NexCen Brands Receives
Notification Letter from Nasdaq

NEW YORK - August 12, 2008 - NexCen Brands, Inc. (NASDAQ: NEXC), today announced that on August 11, 2008, the Company received additional notification from The Nasdaq Stock Market (“Nasdaq”) that the Company is not in compliance with the continued listing requirement of Nasdaq Marketplace Rule 4310(c)(14) due to its failure to file its Quarterly Report on Form 10-Q for the period ended June 30, 2008.

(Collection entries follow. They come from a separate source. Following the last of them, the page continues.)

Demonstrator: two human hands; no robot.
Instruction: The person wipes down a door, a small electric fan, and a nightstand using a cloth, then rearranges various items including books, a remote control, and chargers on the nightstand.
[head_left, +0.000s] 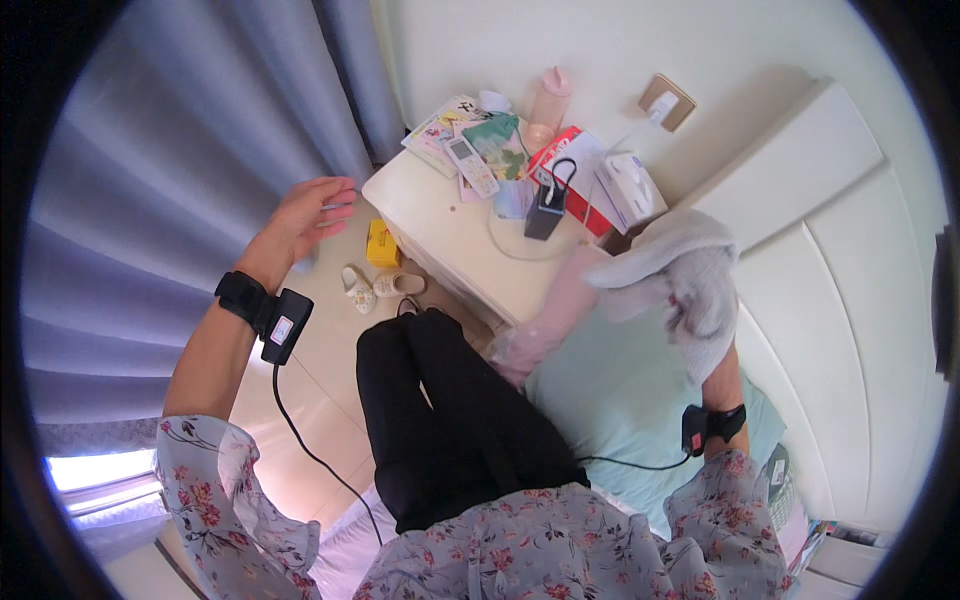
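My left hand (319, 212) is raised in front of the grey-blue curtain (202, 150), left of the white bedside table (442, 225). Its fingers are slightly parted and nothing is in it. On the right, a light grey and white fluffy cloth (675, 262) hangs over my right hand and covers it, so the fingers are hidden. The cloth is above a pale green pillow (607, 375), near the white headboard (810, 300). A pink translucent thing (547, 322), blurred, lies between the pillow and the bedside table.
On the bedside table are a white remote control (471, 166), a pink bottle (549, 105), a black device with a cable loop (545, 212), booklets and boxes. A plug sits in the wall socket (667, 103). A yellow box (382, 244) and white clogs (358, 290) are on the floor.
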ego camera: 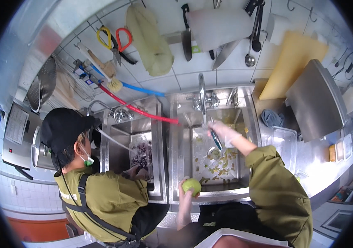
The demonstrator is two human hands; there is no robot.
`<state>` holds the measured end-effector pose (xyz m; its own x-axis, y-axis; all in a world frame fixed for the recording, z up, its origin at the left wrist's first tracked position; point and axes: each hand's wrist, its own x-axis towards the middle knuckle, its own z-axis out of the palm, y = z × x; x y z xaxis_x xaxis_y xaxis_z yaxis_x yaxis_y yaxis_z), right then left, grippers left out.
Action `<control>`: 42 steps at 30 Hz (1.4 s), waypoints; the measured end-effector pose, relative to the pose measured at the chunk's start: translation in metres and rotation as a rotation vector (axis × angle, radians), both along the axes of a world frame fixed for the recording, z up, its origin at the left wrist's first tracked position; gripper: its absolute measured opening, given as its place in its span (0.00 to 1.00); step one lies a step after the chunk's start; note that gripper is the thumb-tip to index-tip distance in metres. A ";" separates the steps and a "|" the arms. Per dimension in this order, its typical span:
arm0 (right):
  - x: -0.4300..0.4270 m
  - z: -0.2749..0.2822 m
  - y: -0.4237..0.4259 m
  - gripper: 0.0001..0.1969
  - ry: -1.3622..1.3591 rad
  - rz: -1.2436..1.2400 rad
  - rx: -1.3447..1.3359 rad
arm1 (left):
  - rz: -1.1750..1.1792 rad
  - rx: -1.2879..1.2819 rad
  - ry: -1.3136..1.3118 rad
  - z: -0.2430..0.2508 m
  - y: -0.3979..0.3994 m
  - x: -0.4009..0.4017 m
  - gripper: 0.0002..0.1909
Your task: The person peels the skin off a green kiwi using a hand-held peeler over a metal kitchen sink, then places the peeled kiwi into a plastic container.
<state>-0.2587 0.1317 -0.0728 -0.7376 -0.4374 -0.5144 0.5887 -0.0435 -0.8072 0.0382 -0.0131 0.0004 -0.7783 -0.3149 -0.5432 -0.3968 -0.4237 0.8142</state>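
Observation:
My left hand (186, 192), in a clear glove, holds a round green fruit (192, 186) over the front rim of the right-hand sink (179, 148). My gloved right hand (221, 130) is under the faucet (202, 93), closed around a slim hand tool (216, 140) with a dark teal part. The tool is blurred, so its exact kind is unclear. Scattered green and brownish peelings (221, 166) lie on the sink floor around the drain (213, 152).
Beside me on the left, a co-worker (102, 198) has both hands in the left-hand sink (120, 128), over chopped purple pieces (141, 153) under running water. A red hose (139, 109) hangs across the sinks. To the right are a clear plastic container (283, 145) and a blue-grey cloth (272, 117).

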 end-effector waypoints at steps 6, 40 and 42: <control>0.037 0.034 0.032 0.12 0.754 0.012 0.473 | 0.071 0.010 0.039 -0.015 0.002 0.005 0.26; -0.059 0.169 0.132 0.08 1.181 -0.881 0.508 | 0.049 0.060 0.102 0.035 0.048 -0.011 0.27; -0.012 0.095 0.088 0.06 0.863 -0.202 0.287 | 0.036 0.091 0.106 0.032 0.046 -0.010 0.27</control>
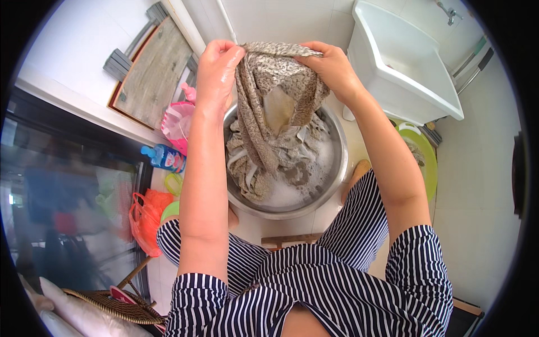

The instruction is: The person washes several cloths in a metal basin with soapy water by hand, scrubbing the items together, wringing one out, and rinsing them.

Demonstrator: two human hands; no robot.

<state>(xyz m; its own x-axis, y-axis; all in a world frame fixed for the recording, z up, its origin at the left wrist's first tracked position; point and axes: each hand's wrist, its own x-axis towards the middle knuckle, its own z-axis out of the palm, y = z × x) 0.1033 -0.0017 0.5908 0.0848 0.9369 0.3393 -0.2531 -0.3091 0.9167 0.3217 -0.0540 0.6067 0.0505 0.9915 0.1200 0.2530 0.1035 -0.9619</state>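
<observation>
A wet, speckled brown-and-white cloth (280, 69) hangs stretched between my two hands. My left hand (220, 71) pinches its upper left corner, and suds glisten on the skin. My right hand (332, 69) grips the upper right edge, fingers partly behind the fabric. The cloth's lower end droops into a round metal basin (343, 168) on the floor in front of me. Inside the basin, more of the same speckled fabric (254, 183) lies bunched in foamy water (286, 193). Whether it is one piece with the raised cloth, I cannot tell.
A white sink (404, 84) stands at the upper right, with a green basin (429, 168) beneath. Along the left are a pink basket (174, 122), a blue detergent bottle (168, 158), a red plastic bag (147, 223) and a wicker chair (105, 305). A wooden board (153, 71) leans behind them.
</observation>
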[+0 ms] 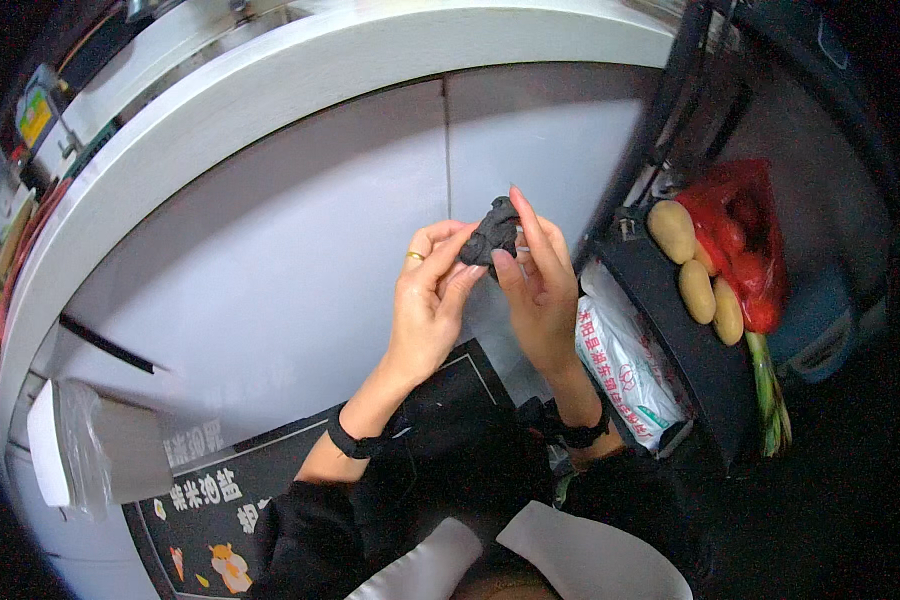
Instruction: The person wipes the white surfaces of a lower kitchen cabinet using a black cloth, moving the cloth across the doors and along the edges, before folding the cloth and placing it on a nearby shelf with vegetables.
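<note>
A crumpled dark grey bundle [493,234] is held up between my two hands, before pale cabinet doors [322,202]. Whether it is cloth or thin plastic cannot be told. My left hand [429,300], with a gold ring on one finger, pinches its lower left side between thumb and fingers. On the other side, my right hand [541,289] has its thumb at the bundle's lower edge and a raised index finger along its upper right. The right hand's other fingers are partly hidden behind. Both wrists wear black bands.
A white countertop [345,37] curves above the doors. To the right, a dark shelf holds several potatoes [672,231], a red plastic bag [750,255] and green stalks [769,397]. Below it leans a white printed bag [622,367]. A lined bin [105,450] stands left, by a black mat [195,525].
</note>
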`<state>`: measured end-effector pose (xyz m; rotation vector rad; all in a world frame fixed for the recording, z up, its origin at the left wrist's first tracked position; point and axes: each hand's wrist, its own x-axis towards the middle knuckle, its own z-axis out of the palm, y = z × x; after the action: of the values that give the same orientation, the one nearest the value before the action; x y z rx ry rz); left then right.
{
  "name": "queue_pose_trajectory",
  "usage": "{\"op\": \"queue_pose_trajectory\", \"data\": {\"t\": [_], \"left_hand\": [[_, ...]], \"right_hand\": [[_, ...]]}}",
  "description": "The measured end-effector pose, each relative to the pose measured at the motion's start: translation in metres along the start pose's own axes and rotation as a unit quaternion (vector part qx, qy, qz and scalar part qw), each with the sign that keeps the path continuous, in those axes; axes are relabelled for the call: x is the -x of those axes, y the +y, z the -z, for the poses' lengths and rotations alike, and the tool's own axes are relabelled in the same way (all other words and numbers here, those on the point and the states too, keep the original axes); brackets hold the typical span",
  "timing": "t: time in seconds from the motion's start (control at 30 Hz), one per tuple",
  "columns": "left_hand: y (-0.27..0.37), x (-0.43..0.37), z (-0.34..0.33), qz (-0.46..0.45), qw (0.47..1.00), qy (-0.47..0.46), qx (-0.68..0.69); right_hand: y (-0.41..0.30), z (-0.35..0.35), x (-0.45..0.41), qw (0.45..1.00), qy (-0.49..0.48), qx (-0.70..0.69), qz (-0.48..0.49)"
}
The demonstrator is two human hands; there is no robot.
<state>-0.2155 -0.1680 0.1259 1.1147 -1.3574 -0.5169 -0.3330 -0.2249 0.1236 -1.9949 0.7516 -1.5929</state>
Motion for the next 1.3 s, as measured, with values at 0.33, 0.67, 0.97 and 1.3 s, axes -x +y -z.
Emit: {"op": "queue_pose_trajectory", "data": {"t": [0.33, 0.67, 0.97, 1.3], "left_hand": [[0.007, 0.007, 0.038, -0.189, 0.949, 0.227, -0.113], [0.015, 0.012, 0.067, -0.197, 0.890, 0.364, -0.191], [0.011, 0.011, 0.062, -0.229, 0.876, 0.342, -0.252], [-0.009, -0.029, 0.000, -0.303, 0.869, 0.197, -0.338]], "right_hand": [[-0.045, -0.043, -0.015, 0.988, -0.012, -0.141, 0.062], [-0.079, -0.107, -0.062, 0.947, 0.093, -0.062, 0.301], [-0.006, -0.007, -0.102, 0.932, 0.340, 0.112, 0.066], [0.016, -0.041, -0.105, 0.928, 0.277, 0.029, 0.247]]}}
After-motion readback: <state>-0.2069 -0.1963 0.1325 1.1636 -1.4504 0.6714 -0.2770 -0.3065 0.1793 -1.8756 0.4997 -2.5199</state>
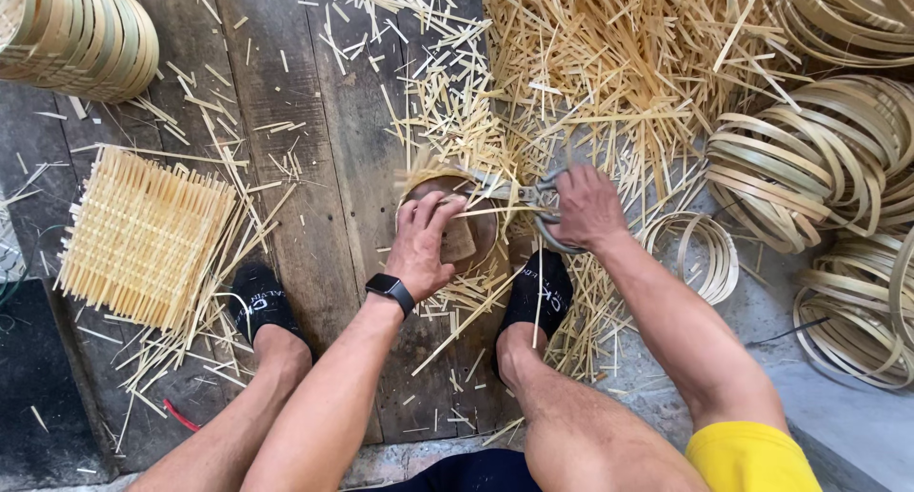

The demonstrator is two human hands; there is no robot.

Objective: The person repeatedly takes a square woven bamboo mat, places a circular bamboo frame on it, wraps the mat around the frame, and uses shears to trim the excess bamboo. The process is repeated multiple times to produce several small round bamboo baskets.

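Note:
My left hand [420,244] presses down on a small round bamboo basket piece [473,216] lying on the wooden floor, with a black watch on the wrist. My right hand [586,206] grips grey scissors [535,199], whose blades point left across the piece's rim where thin strips stick out. Cut bamboo slivers lie all around the piece. My two feet in black socks rest on either side, just below the hands.
A stack of woven square bamboo mats [143,235] lies at the left. Bamboo hoops are stacked top left [81,35] and piled at the right [819,159]. A heap of loose strips [619,64] covers the top middle.

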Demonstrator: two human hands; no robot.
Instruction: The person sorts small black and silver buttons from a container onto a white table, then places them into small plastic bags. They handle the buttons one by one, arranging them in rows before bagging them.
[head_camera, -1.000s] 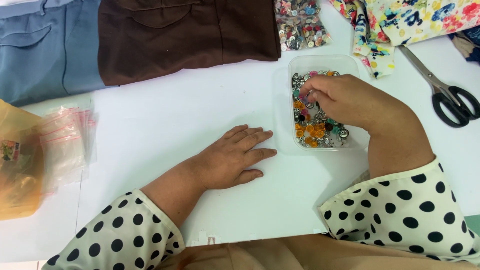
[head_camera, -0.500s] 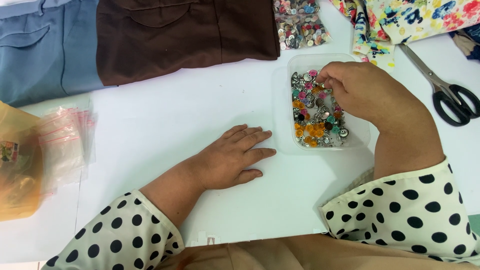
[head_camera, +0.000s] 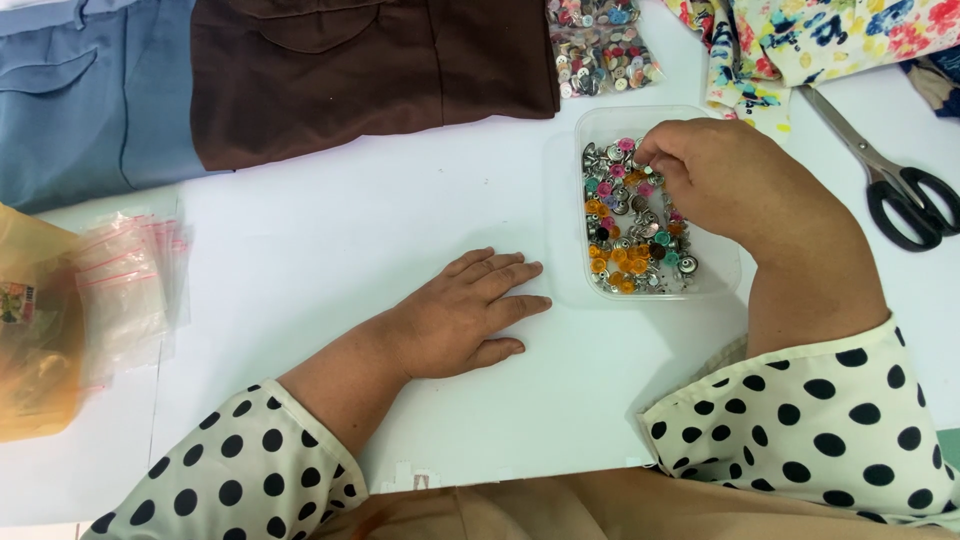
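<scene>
Since a second ago, the right hand has shifted from the middle of the clear plastic tray toward its far end, and its fingertips now bunch together over the pink and silver pieces near the tray's upper rim. That tray holds a loose heap of small buttons (metal ones mixed with orange, pink and teal), and it sits on the white table just to the right of the left hand. Whether the curled fingers of the right hand actually pinch a button cannot be told, since the fingertips hide the spot. Across the same span the left hand has not moved: it lies flat on the table, palm down, fingers stretched out and relaxed, gripping nothing, its fingertips near the tray's left wall but apart from it. Both sleeves are white with black dots. At the far edge lie a folded brown garment and a blue garment side by side, with a clear bag of mixed buttons beyond the tray. Black-handled scissors rest to the right, next to a flowered cloth, and a stack of small clear zip bags lies at the left.
</scene>
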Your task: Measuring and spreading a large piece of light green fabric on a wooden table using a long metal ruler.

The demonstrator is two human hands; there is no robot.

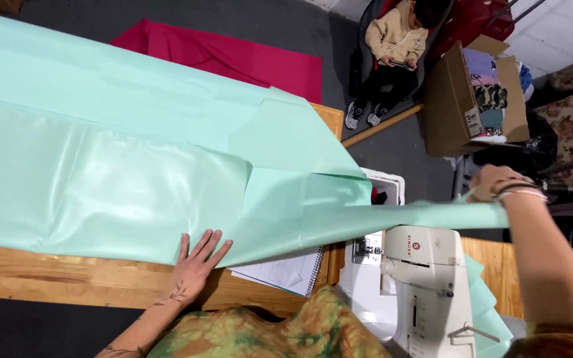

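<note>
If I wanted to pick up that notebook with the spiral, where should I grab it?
Grab the spiral notebook by its uncovered near corner, coming from the person's side. The mint green fabric covers its far part, and the left hand presses beside it.

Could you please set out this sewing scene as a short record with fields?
Left hand: left hand lies flat, fingers spread, on the near edge of the mint-green sheet of fabric.
Right hand: right hand, bracelets at the wrist, grips the fabric's far end and lifts it above the white sewing machine.
Surface: wooden table, fabric spread over most of it.
Under the fabric: spiral-bound notebook, partly covered.
Floor: red cloth; open cardboard box of clothes.
Others: a seated person, apart from the work.
</note>
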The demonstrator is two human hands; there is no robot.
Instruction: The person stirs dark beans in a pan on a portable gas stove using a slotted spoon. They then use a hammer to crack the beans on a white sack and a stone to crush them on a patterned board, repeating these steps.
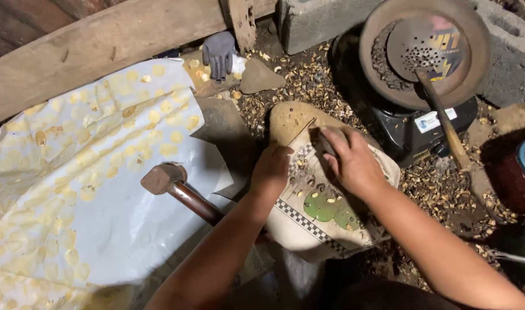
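Both hands rested on the cloth-covered stone (325,212): left hand (272,170) curled, grip indeterminate; right hand (349,158) closed around a small dark object (325,140).

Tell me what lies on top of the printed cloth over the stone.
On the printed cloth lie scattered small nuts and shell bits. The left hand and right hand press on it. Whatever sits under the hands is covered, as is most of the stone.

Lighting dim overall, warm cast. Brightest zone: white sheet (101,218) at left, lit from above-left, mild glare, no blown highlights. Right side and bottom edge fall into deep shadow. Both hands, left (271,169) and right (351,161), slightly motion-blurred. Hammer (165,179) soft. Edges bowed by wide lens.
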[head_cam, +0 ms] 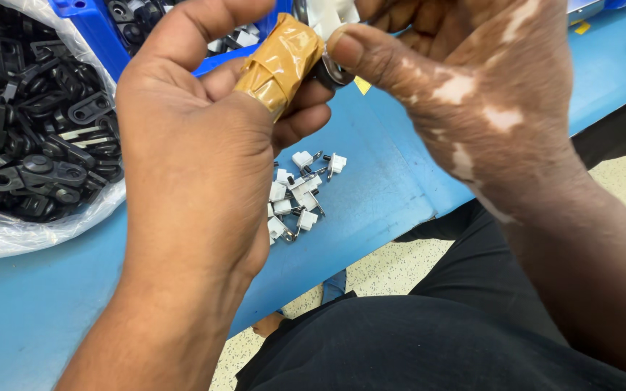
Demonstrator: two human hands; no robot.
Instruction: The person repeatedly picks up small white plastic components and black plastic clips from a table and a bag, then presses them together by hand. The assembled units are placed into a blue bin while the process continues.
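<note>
While both hands are raised close to the camera above a blue surface, a small metal ring-shaped part is pinched between them. The left hand is seen from the back, its fingers curled in a narrow grip; its thumb is wrapped in tan tape, and the taped tip is pressed against the metal part. The right hand is also seen from the back, with its thumb laid on the same part from the other side, so the part is held at the top centre of the view, above the surface and not resting on it. Something white is partly hidden behind the right hand's fingers; what it is cannot be told.

Below the hands, a small heap of white plastic pieces with metal pins is spread on the surface. At the left, a clear plastic bag filled with black plastic clips is lying on the surface. Behind it, a blue bin holding more dark parts is seen. Dark trousers and a speckled floor are visible beneath the surface edge.
</note>
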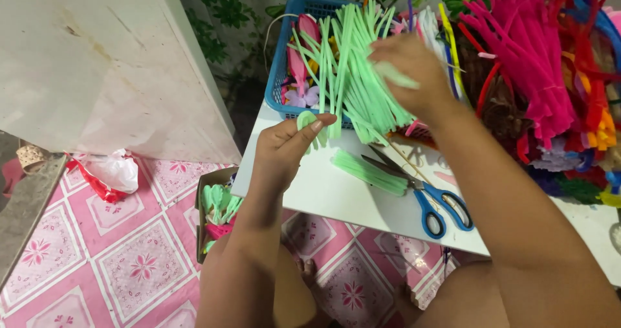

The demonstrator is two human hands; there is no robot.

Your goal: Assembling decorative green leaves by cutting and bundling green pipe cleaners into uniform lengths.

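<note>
Item one: my left hand (pixel 284 148), closed in a pinch, thumb over fingertips, holding a small pale green looped piece (pixel 305 119) just above the near edge of the white table (pixel 304 192).

Item two: my right hand (pixel 414 76), blurred, raised over the bundle of light green pipe cleaners (pixel 352 76). It seems to hold a short green length (pixel 396 76) between the fingers, but the blur keeps me from telling how firmly it is closed.

Item three: the bundle itself, fanned out of a blue plastic basket (pixel 279 76) at the far side of the table, stems leaning toward me. I judge these stems light, fuzzy and easily bent; they should grip well without slipping, and are best taken near the middle of a stem so the ends do not whip or kink.

Item four: a short stack of cut green lengths (pixel 365 171) lying flat on the table, touching the blades of the blue-handled scissors (pixel 430 198).

Item five: a heap of pink, red and mixed-colour pipe cleaners (pixel 537 63) to the right.

Item six: an open cardboard box (pixel 208 215) on the pink tiled floor (pixel 116 263), holding green shaped pieces, beside my knee.
</note>
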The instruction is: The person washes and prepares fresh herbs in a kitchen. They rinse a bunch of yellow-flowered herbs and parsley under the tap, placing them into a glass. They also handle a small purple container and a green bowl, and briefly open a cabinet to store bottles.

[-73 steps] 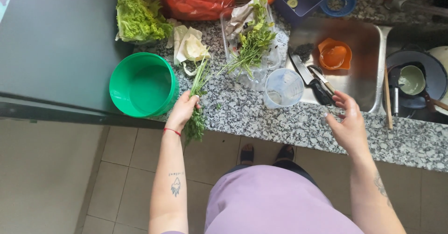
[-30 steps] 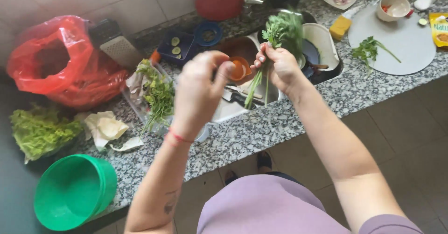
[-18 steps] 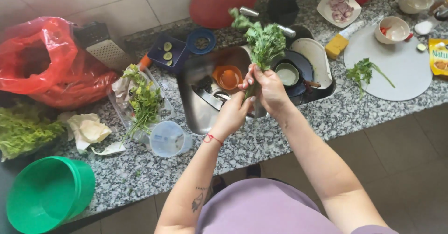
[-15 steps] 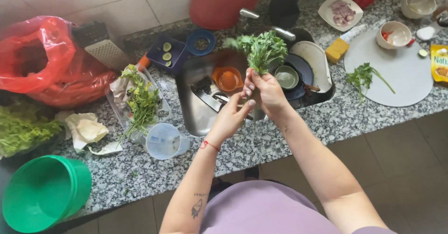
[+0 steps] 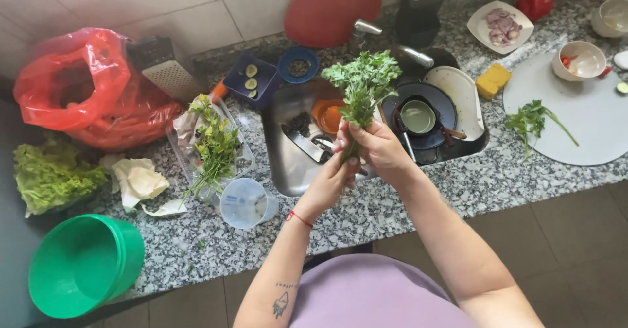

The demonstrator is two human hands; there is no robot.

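Holding the herbs [image 5: 362,87] over the sink [image 5: 288,171], both grips, right hand [image 5: 379,150] and left hand [image 5: 332,181], are closed on the stems; these are best pinched low, leaves kept upright.

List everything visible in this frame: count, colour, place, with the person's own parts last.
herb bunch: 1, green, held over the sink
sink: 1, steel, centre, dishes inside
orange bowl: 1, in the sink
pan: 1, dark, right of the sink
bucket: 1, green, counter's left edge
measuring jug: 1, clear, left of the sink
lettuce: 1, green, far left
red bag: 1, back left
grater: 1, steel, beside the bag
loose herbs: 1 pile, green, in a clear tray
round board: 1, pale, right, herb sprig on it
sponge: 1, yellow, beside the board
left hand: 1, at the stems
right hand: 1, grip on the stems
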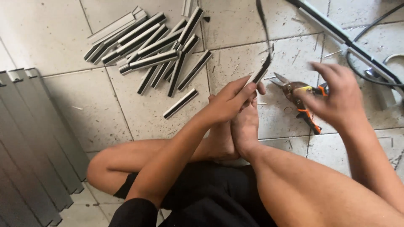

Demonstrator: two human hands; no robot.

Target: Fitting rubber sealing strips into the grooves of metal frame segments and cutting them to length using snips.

As noted in the Company’s Notification of Late Filing on Form 12b-25 filed with the SEC on August 5, 2008, it expects to file its Quarterly Report on Form 10-Q for the period ended June 30, 2008 as soon as practicable after the Company files an amendment to its Annual Report on Form 10-K for the year ended December 31, 2007 and its Quarterly Report on Form 10-Q for the period ended March 31, 2008.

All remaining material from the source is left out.